• _Exercise_:
Exclude images, then output the remaining data verbatim.
☆ ☆ ☆ ☆ ☆
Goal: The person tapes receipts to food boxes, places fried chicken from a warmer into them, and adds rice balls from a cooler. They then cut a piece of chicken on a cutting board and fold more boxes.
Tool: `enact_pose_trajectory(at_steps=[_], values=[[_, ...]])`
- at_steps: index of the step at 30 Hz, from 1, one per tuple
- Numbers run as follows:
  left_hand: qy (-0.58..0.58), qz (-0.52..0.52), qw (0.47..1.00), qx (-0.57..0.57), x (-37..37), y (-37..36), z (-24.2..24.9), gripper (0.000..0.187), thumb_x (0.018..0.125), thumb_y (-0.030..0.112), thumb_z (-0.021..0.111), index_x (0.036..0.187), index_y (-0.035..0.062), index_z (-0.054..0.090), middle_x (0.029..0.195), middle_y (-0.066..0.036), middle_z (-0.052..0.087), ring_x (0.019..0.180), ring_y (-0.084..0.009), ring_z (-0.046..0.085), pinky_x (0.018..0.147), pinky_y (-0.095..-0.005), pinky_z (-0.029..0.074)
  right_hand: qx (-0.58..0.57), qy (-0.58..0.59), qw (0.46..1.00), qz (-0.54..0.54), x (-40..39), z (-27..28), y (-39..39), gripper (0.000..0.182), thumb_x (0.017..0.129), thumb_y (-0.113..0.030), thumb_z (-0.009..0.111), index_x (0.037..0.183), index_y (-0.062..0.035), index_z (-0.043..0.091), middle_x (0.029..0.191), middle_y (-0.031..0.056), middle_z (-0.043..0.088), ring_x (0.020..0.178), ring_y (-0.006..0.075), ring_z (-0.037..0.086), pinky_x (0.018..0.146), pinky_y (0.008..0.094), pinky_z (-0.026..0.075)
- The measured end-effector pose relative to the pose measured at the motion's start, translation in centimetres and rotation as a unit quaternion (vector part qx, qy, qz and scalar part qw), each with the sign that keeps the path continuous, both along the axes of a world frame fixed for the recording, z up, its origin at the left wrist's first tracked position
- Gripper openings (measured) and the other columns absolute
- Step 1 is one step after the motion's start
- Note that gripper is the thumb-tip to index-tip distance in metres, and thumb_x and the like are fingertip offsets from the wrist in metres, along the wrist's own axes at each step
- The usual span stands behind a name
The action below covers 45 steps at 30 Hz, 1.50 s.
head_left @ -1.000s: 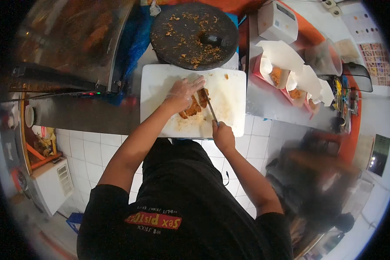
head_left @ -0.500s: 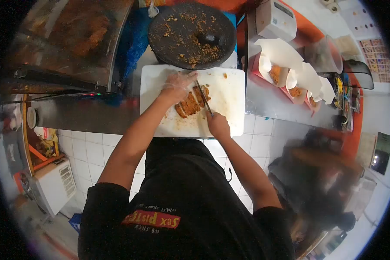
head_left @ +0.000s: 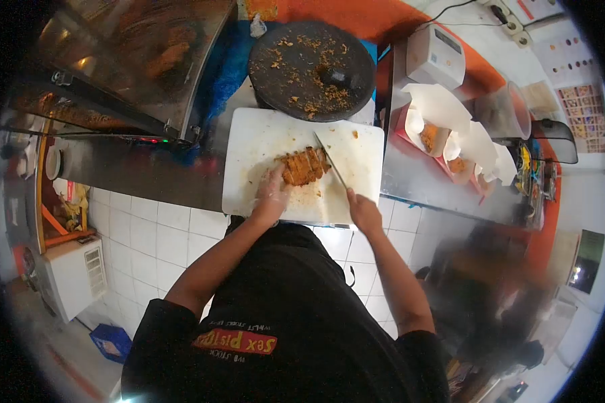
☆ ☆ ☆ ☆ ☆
• _Task answer_:
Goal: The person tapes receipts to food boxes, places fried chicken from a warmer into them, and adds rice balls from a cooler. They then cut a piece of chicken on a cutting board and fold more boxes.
Tool: `enact_pose_trajectory(at_steps=[_], values=[[_, ...]])`
- at_steps: index of the step at 30 Hz, from 1, one per tuple
- Numbers run as follows:
  left_hand: qy (-0.58..0.58), qz (-0.52..0.52), qw (0.47..1.00), qx (-0.57..0.57), x (-37..37), y (-37..36), z (-24.2..24.9), gripper (0.000..0.187), thumb_x (0.018..0.125), thumb_y (-0.030..0.112), thumb_z (-0.021..0.111), index_x (0.036..0.187), index_y (-0.035..0.062), index_z (-0.054..0.090), middle_x (0.029..0.195), middle_y (-0.066..0.036), middle_z (-0.052..0.087), ring_x (0.019..0.180), ring_y (-0.084..0.009), ring_z (-0.046..0.085), pinky_x (0.018..0.147), pinky_y (-0.095..-0.005), pinky_z (-0.029..0.074)
  right_hand: qx (-0.58..0.57), qy (-0.58..0.59), qw (0.46..1.00), qz (-0.54..0.54), x (-40..39), z (-27..28), y (-39..39), gripper (0.000..0.182), thumb_x (0.017..0.129), thumb_y (-0.113..0.030), thumb_z (-0.009..0.111), index_x (0.037..0.183), index_y (-0.062..0.035), index_z (-0.043..0.091), middle_x (0.029..0.191), middle_y (-0.031..0.056), middle_z (-0.043..0.088), ring_x (0.020..0.178), ring_y (-0.006..0.075), ring_z (-0.037..0.086), pinky_x (0.018..0.146), pinky_y (0.008..0.094), pinky_z (-0.026..0.075)
- The measured end-effector pose relative to the pose measured at the motion's start, translation in centimetres and rotation as a unit quaternion (vector part qx, qy, qz and scalar part qw), each with the sign that keeps the path continuous, both along the axes of a world frame fixed for the recording, z up, its origin at the left wrist's first tracked position
- Gripper openings (measured) and the other columns absolute
- Step 1 is one step after the motion's start
- Note that gripper is the thumb-tip to index-tip distance in metres, and thumb_x and the like are fingertip offsets from the wrist in metres, along the wrist's own axes at each step
- The usual span stands behind a name
The action below covers 45 steps at 30 Hz, 1.50 s.
head_left @ -1.000s: 
head_left @ -0.500s: 
head_left @ +0.000s: 

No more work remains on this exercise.